Researchers at McGill University in Montreal, Canada have developed a new method for measuring enzyme inhibition, offering a new way to discern the efficacy of previously overlooked drug candidates.
The study, led by chemistry professors Nicolas Moitessier and Anthony Mittermaier, with findings published in Nature Communications, was based on the link between a treatment’s efficacy and the kinetics of its interaction with a molecular target.
The researchers used isothermal titration calorimetry (ITC) to measure the kinetics of enzyme activity, more specifically monitoring heat generated and the rates at which inhibitors blocked the activity. Many medications work by blocking the action of enzymes, from antibiotics to chemotherapy drugs, and finding new enzyme-inhibiting substances remains a key focus for drug developers.
Currently only indirect methods for measuring enzyme activity exist, monitoring changes in concentration caused by enzymatic catalysis as a function of time. Existing measurements often use special reagents that change in colour or fluorescence when exposed to the enzyme. These reagents usually require individual tests to be developed for each enzyme studied. By comparison, ITC measures heat production, which is a near-universal by-product of chemical reactions, meaning the method can be applied to almost every enzyme.
"One key difference between ITC and other methods is that ITC measures the rate of reaction directly," Mittermaier said. "ITC is as close as you can get to a universal enzyme test."

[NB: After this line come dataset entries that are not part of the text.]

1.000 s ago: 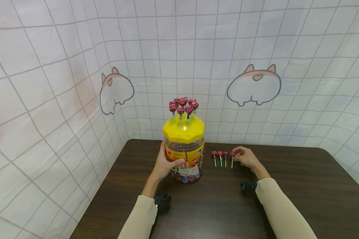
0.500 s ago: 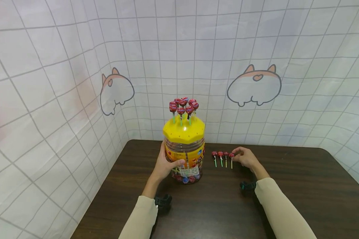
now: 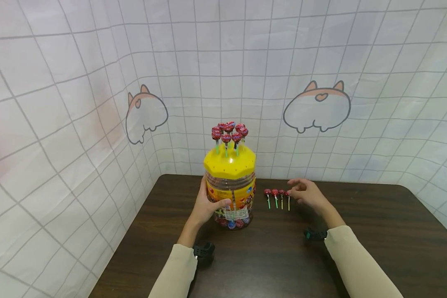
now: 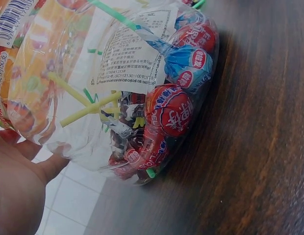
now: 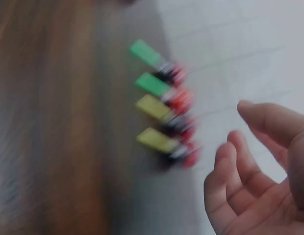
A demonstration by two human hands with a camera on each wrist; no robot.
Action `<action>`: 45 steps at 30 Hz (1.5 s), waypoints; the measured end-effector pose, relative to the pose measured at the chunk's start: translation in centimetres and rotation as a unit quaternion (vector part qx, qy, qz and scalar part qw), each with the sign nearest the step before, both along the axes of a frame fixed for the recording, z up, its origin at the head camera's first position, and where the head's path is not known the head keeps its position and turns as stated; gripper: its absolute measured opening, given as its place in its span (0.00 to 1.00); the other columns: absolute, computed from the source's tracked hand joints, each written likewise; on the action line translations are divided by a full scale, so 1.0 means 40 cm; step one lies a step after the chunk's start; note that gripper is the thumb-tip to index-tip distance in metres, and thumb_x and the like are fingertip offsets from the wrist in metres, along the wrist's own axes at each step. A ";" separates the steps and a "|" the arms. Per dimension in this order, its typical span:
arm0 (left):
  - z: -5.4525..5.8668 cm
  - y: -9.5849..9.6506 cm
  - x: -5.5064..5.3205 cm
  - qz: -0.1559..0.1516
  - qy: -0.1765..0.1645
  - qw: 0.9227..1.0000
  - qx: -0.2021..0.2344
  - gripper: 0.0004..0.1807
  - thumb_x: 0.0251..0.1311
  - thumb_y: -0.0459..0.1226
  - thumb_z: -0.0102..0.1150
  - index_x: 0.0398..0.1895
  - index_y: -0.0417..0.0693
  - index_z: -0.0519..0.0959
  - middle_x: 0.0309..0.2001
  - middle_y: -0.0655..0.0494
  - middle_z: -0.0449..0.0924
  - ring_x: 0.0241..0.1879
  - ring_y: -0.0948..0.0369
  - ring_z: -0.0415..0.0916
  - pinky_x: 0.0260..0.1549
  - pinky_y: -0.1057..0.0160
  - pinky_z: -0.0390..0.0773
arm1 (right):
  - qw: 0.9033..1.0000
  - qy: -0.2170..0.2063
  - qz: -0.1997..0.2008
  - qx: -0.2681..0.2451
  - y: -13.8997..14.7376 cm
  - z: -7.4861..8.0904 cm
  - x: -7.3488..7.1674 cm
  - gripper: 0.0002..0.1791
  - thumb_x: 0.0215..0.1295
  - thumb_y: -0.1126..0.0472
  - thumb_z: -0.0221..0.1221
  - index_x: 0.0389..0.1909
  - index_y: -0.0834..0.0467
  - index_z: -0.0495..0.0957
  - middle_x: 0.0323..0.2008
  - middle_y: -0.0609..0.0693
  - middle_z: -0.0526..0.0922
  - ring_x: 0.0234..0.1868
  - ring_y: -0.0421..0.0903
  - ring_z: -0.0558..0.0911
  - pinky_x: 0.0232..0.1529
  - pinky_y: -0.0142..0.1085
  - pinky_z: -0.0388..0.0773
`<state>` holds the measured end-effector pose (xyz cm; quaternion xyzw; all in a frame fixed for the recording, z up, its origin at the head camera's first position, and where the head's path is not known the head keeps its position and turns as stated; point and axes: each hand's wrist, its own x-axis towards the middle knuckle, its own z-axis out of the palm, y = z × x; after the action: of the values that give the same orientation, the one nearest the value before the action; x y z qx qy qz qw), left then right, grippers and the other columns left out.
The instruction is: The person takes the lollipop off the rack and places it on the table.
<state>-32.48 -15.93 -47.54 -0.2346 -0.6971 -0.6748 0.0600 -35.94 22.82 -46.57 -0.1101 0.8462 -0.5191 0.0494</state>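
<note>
My left hand (image 3: 204,206) grips the side of a clear plastic candy jar (image 3: 242,194), its thumb across the front. The jar stands upright, with a yellow lid (image 3: 229,165) holding several red-wrapped lollipops (image 3: 226,139) on sticks. Wrapped lollipops (image 4: 167,110) and loose sticks show through its wall in the left wrist view. To the jar's right, several lollipops (image 3: 275,193) lie side by side in a row, heads away from me, with green and yellow sticks. My right hand (image 3: 308,197) hovers by the rightmost lollipop (image 5: 174,152), fingers apart and holding nothing.
A dark wooden table (image 3: 268,256) carries everything. White grid-patterned cloth (image 3: 242,62) hangs close behind its back edge and along the left side. Both wrists wear black bands (image 3: 204,250).
The rightmost lollipop has shifted left, closer to the others. My right hand has then let it go, its fingers spreading and lifting away. The left hand stays on the jar.
</note>
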 end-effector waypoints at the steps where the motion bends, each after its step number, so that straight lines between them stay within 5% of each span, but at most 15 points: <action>1: 0.000 0.000 0.000 0.000 0.001 1.000 0.001 0.58 0.56 0.45 0.77 0.80 0.77 0.45 0.70 0.55 0.66 0.66 0.52 0.70 0.68 0.44 0.72 | 1.000 0.008 0.009 -0.004 -0.009 0.023 0.004 0.25 0.74 0.57 0.61 0.66 0.62 0.70 0.50 0.65 0.82 0.45 0.51 0.82 0.42 0.41 0.82; 9: 0.000 -0.004 0.000 0.001 0.006 1.000 0.000 0.58 0.55 0.46 0.77 0.80 0.77 0.45 0.70 0.56 0.66 0.65 0.53 0.71 0.67 0.46 0.72 | 0.988 0.137 0.068 -0.035 -0.130 0.236 0.043 0.18 0.73 0.57 0.62 0.60 0.58 0.76 0.43 0.60 0.83 0.39 0.44 0.83 0.39 0.37 0.83; 18: 0.001 -0.001 0.003 0.009 -0.001 1.000 -0.004 0.58 0.54 0.49 0.78 0.79 0.77 0.46 0.69 0.56 0.66 0.64 0.54 0.71 0.66 0.47 0.73 | 0.962 0.263 0.045 -0.065 -0.277 0.404 0.064 0.18 0.71 0.60 0.63 0.59 0.57 0.77 0.46 0.58 0.85 0.42 0.46 0.82 0.39 0.32 0.82; 23: 0.000 -0.002 0.002 0.006 0.002 1.000 -0.004 0.58 0.54 0.48 0.78 0.80 0.77 0.45 0.70 0.55 0.66 0.65 0.53 0.71 0.66 0.46 0.73 | 0.952 0.292 0.035 -0.086 -0.333 0.433 0.046 0.20 0.69 0.64 0.64 0.61 0.58 0.76 0.48 0.60 0.83 0.45 0.51 0.83 0.38 0.27 0.81; 32: -0.001 -0.002 0.003 0.005 0.005 1.000 -0.008 0.59 0.54 0.50 0.78 0.80 0.78 0.44 0.71 0.57 0.65 0.65 0.54 0.71 0.65 0.47 0.74 | 0.949 0.301 0.022 -0.087 -0.391 0.436 0.022 0.23 0.68 0.71 0.62 0.64 0.63 0.73 0.47 0.69 0.82 0.43 0.65 0.84 0.35 0.25 0.79; 45: 0.002 -0.002 0.001 0.003 0.008 1.000 -0.004 0.59 0.54 0.49 0.78 0.80 0.78 0.44 0.71 0.56 0.65 0.65 0.54 0.70 0.66 0.48 0.73 | 0.933 0.316 0.026 -0.168 -0.325 0.498 0.037 0.19 0.68 0.71 0.61 0.60 0.62 0.78 0.38 0.52 0.82 0.31 0.40 0.83 0.30 0.29 0.82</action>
<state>-32.46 -16.00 -47.46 -0.2384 -0.7001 -0.6698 0.0665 -34.46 9.83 -26.66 -0.2973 0.7151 -0.5908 -0.2262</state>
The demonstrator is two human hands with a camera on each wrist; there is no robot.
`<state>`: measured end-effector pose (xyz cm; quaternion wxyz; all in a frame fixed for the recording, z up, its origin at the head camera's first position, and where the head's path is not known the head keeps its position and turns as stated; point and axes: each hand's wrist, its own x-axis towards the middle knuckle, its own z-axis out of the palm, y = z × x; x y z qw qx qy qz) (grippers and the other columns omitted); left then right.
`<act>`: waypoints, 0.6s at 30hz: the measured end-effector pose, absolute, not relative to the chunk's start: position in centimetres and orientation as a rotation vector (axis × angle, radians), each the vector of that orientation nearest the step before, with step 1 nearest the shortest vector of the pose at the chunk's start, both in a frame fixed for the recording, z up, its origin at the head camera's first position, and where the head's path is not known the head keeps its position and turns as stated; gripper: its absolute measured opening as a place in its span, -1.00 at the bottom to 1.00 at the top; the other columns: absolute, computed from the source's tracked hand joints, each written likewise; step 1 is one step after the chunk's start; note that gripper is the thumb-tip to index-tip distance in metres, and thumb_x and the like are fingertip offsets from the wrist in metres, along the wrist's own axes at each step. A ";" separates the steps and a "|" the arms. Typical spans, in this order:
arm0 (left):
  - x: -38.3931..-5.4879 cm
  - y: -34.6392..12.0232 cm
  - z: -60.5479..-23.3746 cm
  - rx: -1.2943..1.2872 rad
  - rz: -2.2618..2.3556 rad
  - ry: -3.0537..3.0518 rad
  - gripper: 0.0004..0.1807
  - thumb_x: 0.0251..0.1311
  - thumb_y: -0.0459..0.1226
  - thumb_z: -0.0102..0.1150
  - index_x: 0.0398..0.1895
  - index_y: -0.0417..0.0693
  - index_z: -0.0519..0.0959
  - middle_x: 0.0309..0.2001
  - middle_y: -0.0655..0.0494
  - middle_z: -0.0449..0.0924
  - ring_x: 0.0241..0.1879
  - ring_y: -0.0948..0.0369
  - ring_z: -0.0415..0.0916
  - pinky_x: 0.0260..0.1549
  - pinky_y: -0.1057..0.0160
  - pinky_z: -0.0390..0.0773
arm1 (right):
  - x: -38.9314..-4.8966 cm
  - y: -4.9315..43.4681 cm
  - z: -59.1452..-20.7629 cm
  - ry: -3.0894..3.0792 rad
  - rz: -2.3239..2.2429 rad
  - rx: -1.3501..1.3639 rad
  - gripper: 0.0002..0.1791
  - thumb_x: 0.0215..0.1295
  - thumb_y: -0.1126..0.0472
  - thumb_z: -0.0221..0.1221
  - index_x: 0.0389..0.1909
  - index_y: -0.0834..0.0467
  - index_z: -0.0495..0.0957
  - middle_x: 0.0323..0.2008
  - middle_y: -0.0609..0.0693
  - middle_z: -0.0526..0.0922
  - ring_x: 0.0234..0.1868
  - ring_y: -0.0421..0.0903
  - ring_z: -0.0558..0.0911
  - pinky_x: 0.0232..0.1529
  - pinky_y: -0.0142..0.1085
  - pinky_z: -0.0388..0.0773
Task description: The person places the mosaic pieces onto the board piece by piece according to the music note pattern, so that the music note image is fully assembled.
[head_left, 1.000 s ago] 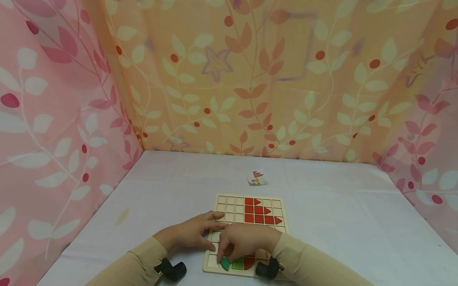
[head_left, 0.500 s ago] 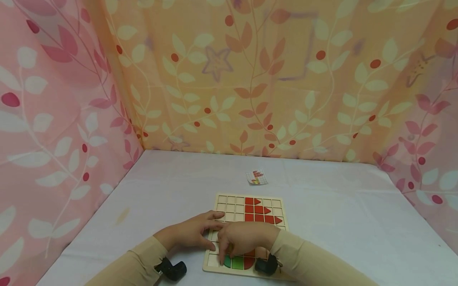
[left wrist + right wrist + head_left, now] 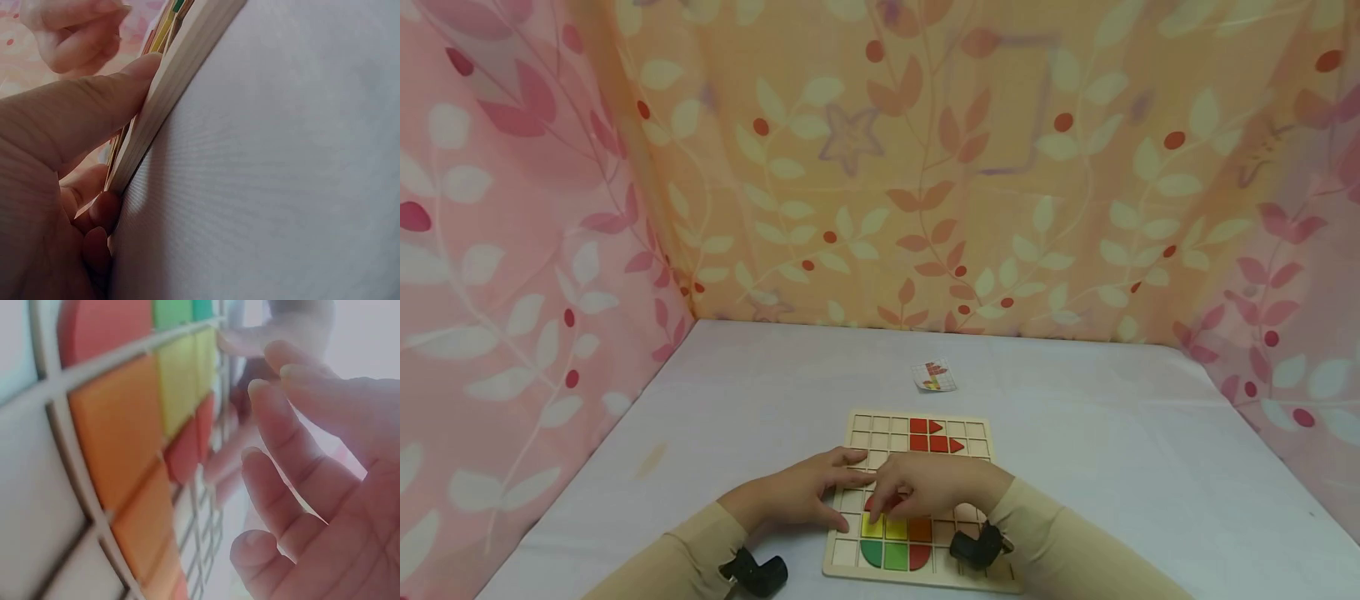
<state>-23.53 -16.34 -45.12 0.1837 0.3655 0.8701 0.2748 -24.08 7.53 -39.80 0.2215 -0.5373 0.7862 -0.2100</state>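
Note:
A wooden grid board (image 3: 844, 552) lies in front of me with coloured pieces in its cells. In the bottom row sit a green rounded piece (image 3: 872, 552), a light green square (image 3: 896, 556) and a red rounded piece (image 3: 919, 557). Above them are yellow squares (image 3: 895, 527) and orange squares (image 3: 119, 431). My left hand (image 3: 801, 490) rests on the board's left edge, its thumb (image 3: 140, 69) touching the rim. Over the yellow row hovers my right hand (image 3: 932, 483), fingers loosely bent and holding nothing; it hides the board's middle.
Red squares with pointed ends (image 3: 919, 442) fill cells in the upper rows. Beyond the board lies a small pattern card (image 3: 934, 376) on the white tablecloth (image 3: 1097, 417). Patterned cloth walls (image 3: 850, 208) enclose the back and sides.
The green rounded piece, tilted at first, now lies square in its bottom-row cell. My right hand has lifted off it and moved up over the yellow row. The left hand stays put.

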 end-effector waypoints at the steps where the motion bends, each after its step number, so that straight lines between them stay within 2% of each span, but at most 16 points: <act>1: -23.6 -16.3 -45.2 1.035 0.769 2.458 -0.28 -0.05 0.14 0.23 0.27 0.44 0.28 0.38 0.22 0.01 0.35 0.06 -0.03 0.20 -0.12 0.08 | -24.1 7.9 -39.6 2.184 -0.600 -1.467 -0.80 0.24 0.22 0.14 -0.19 -0.08 0.66 -0.27 -0.37 0.56 -0.21 -0.37 0.40 -0.11 -0.48 0.38; 6: -23.8 -16.2 -45.2 1.035 0.752 2.459 -0.28 -0.04 0.15 0.21 0.28 0.43 0.27 0.39 0.23 -0.01 0.35 0.04 -0.04 0.20 -0.12 0.07 | -24.6 9.7 -38.9 2.293 -0.703 -1.392 -0.84 0.23 0.20 0.14 -0.22 -0.03 0.65 -0.30 -0.30 0.57 -0.25 -0.34 0.44 -0.14 -0.39 0.44; 14: -23.7 -16.8 -44.2 0.873 0.831 2.338 -0.30 -0.01 0.10 0.22 0.28 0.48 0.25 0.39 0.34 -0.06 0.38 0.04 -0.17 0.22 -0.20 -0.06 | -25.6 13.0 -38.6 2.593 -0.733 -1.203 -0.89 0.25 0.13 0.13 -0.30 -0.02 0.64 -0.33 -0.33 0.53 -0.26 -0.31 0.46 -0.11 -0.23 0.45; 15: -23.7 -17.0 -44.0 0.843 0.836 2.330 -0.30 0.00 0.10 0.21 0.28 0.48 0.24 0.38 0.36 -0.04 0.38 0.06 -0.15 0.21 -0.19 -0.04 | -25.6 13.4 -38.4 2.643 -0.725 -1.189 -0.89 0.25 0.13 0.14 -0.30 -0.02 0.63 -0.33 -0.32 0.53 -0.26 -0.29 0.46 -0.12 -0.23 0.45; 18: -23.8 -17.7 -43.1 0.809 0.814 2.373 -0.28 0.03 0.10 0.19 0.32 0.43 0.19 0.35 0.34 0.06 0.24 0.12 0.13 0.15 -0.07 0.18 | -25.5 14.7 -37.9 2.832 -0.658 -1.144 -0.89 0.23 0.12 0.15 -0.28 -0.02 0.63 -0.34 -0.29 0.52 -0.26 -0.23 0.47 -0.18 -0.26 0.46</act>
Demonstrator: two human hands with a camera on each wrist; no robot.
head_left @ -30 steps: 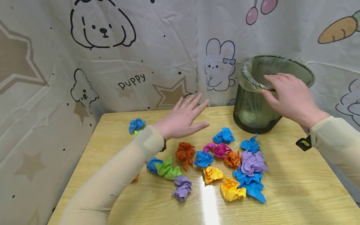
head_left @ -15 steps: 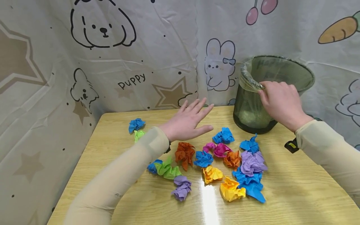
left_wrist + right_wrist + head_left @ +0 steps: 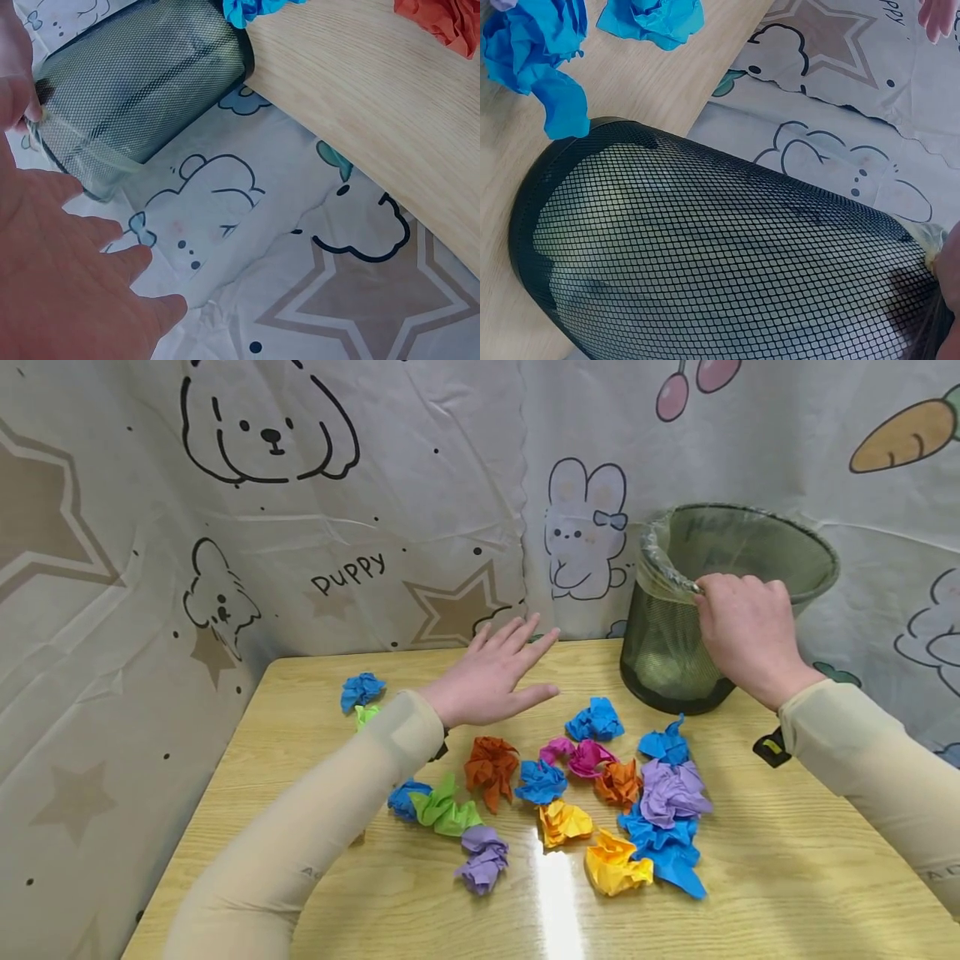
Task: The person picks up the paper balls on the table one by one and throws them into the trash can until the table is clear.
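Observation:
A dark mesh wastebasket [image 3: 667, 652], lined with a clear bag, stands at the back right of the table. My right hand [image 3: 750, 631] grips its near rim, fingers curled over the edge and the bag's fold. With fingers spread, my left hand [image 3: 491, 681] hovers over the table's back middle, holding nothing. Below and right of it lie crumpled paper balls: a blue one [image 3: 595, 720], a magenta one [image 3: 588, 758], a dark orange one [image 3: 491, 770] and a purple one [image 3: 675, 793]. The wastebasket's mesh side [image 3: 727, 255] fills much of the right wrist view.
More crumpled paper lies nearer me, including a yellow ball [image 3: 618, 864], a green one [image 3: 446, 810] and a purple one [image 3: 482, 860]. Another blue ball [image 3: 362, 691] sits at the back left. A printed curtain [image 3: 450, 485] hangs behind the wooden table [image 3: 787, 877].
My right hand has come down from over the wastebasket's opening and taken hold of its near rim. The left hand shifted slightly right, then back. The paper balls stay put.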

Another benefit of ITC is that it measures heat production in real time, providing direct insight into the process of enzyme inhibition as it occurs, information that is difficult to obtain when using conventional methods. This is of particular use to those examining covalent inhibitors, with ITC allowing a view into an inhibitor’s molecular structure and how it relates to its target. Covalent inhibitors have the potential as long-acting drugs, but previous efforts have been abandoned due to toxicity concerns. However, the ITC method offers hope that these strong-binding molecules can form the basis of effective and safe new treatments.
"While there is growing evidence that long residence times lead to more effective therapeutics, drug development is still geared much more towards optimising affinities rather than kinetics," Mittermaier told Drug Development Technology. "Our hypothesis is that kinetic information is currently under-utilised in the drug development process. Our technique helps to address this problem, since it is a relatively straightforward procedure for measuring inhibition kinetics that can be robustly applied to just about any enzyme system. We anticipate that the immediate impact of the work will be to facilitate kinetics-based decision making.
"It will make it easier to pick leads with favourable kinetic properties and to assess the effects of chemical modifications on those kinetic properties. We believe that will help to more efficiently reach molecules that are ready for clinical testing."